▶ **What you have to do**:
Where does the word "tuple" appear in the entries below? Copy each line that holds it.

######

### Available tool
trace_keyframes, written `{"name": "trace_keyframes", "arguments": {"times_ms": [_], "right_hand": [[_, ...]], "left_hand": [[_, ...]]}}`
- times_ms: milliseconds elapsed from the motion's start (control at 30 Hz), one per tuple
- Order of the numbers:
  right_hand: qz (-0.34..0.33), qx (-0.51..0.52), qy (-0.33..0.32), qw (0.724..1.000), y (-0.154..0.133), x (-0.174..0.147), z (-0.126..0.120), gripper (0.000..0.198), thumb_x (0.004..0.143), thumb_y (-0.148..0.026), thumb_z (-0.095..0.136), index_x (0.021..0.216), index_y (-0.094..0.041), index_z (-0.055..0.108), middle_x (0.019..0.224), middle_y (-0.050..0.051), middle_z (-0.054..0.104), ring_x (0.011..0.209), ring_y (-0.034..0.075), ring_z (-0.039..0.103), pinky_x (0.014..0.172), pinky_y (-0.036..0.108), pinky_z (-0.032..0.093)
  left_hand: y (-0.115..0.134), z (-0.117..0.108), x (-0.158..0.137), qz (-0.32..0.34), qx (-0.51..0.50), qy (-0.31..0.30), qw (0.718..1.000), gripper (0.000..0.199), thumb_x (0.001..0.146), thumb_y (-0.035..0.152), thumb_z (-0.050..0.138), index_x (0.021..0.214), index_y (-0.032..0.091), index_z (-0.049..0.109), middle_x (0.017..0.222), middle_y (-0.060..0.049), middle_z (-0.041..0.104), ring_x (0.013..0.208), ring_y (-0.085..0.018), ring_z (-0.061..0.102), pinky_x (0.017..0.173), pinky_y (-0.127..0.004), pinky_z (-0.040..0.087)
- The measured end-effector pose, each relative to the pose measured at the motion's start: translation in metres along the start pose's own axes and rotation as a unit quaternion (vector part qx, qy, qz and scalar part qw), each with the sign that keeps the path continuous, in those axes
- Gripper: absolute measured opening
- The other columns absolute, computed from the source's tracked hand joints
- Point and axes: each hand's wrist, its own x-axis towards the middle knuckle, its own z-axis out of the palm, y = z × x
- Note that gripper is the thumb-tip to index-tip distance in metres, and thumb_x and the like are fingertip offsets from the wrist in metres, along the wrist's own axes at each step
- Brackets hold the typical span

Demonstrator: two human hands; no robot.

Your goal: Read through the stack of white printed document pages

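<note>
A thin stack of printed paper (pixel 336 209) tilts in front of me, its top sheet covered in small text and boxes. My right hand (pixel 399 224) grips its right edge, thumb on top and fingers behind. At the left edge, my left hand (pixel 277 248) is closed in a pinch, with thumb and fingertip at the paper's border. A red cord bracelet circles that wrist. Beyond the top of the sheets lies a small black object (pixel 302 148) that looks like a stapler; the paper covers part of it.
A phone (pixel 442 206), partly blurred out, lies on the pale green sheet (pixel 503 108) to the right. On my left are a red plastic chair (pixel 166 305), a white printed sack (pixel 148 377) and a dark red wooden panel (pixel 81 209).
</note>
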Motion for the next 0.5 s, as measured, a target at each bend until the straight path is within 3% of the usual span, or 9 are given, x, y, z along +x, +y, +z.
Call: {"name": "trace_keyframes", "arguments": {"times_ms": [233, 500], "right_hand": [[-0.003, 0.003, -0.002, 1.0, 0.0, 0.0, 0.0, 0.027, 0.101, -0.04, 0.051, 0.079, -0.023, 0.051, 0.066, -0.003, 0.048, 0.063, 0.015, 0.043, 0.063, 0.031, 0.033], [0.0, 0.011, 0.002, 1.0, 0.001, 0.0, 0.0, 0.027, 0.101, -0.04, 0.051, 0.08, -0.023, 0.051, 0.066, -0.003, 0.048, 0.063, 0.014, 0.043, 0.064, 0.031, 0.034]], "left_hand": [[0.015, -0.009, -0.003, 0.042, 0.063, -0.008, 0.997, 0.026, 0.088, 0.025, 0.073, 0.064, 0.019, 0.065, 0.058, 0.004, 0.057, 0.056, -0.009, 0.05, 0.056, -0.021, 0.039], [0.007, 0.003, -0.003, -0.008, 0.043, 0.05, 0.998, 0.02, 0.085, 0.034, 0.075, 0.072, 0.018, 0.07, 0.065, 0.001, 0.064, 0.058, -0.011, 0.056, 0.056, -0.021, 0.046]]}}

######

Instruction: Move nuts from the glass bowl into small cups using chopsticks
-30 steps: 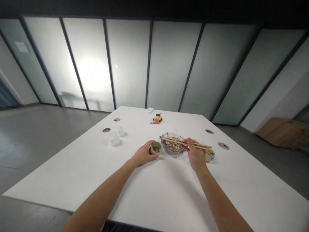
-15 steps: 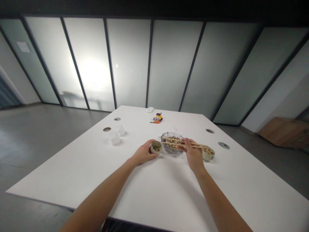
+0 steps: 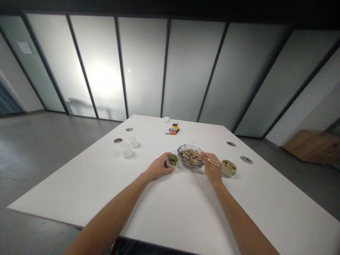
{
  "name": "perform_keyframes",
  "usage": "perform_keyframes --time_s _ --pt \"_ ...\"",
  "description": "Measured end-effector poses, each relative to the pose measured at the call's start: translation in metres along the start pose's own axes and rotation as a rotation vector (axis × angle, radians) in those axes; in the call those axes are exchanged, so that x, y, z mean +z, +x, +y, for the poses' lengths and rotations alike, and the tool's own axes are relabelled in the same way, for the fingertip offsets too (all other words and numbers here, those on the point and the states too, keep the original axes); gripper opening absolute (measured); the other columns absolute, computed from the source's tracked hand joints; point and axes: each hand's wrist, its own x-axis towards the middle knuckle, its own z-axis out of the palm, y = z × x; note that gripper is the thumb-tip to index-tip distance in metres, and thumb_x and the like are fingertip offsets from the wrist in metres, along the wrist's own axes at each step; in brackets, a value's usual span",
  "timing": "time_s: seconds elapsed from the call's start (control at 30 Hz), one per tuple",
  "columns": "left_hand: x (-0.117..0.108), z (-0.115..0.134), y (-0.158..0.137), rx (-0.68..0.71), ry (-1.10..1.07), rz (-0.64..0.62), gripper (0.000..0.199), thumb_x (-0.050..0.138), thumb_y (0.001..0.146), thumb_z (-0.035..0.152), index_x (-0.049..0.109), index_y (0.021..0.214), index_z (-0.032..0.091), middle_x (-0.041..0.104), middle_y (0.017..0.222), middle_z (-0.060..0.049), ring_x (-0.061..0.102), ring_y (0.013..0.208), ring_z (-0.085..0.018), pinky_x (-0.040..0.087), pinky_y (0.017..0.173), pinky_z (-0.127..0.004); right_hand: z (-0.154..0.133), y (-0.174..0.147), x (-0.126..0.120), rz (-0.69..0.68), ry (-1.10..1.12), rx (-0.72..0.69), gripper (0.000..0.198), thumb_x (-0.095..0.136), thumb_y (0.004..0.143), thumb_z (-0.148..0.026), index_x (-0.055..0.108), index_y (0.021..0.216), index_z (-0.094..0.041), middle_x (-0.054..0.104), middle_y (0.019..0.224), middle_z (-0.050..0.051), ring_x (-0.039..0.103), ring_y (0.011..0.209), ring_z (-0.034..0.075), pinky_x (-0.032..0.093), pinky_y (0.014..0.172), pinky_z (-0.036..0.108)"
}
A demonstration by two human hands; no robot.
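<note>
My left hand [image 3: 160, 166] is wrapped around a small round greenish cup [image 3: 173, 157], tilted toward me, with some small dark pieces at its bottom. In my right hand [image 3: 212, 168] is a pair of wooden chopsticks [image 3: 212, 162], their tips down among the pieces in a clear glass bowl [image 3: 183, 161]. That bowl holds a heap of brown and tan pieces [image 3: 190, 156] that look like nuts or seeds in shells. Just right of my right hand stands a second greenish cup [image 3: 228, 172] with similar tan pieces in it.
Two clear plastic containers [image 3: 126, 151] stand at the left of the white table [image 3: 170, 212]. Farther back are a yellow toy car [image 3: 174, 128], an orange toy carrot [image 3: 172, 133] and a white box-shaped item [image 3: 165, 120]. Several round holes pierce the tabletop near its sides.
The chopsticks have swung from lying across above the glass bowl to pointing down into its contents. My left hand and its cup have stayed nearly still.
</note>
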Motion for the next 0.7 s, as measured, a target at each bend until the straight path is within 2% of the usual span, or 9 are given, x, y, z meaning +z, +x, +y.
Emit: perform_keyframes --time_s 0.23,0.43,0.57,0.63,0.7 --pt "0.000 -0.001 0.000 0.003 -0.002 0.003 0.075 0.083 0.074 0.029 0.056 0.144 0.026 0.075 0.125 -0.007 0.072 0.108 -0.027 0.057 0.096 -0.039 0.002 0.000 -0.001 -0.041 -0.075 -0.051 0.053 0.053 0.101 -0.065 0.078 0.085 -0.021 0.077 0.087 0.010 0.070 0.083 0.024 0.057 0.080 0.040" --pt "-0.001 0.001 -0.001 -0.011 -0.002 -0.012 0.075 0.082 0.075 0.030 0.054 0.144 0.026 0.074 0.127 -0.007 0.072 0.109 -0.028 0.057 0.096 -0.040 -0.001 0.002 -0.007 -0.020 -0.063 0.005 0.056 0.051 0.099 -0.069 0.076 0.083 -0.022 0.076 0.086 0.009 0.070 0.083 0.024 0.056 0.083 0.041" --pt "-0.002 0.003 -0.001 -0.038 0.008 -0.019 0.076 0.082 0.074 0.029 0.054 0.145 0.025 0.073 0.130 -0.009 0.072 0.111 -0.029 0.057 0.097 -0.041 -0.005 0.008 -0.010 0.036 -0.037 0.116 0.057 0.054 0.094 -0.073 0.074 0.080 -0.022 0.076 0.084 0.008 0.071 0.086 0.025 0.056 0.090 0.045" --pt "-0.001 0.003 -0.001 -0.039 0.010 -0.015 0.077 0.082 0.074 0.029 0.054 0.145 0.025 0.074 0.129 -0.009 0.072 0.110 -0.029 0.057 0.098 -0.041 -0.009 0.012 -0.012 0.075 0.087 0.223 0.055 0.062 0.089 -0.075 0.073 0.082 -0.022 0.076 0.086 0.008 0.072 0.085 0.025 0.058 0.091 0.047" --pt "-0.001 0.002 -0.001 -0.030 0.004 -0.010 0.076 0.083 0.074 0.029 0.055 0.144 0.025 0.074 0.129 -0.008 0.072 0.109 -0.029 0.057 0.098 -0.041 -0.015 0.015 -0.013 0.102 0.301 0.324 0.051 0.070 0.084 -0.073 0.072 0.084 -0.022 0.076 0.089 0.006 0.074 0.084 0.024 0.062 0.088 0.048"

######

▶ **Task output**:
- times_ms: milliseconds elapsed from the motion's start (control at 30 Hz), one per tuple
  "timing": "time_s: seconds elapsed from the call's start (control at 30 Hz), one per tuple",

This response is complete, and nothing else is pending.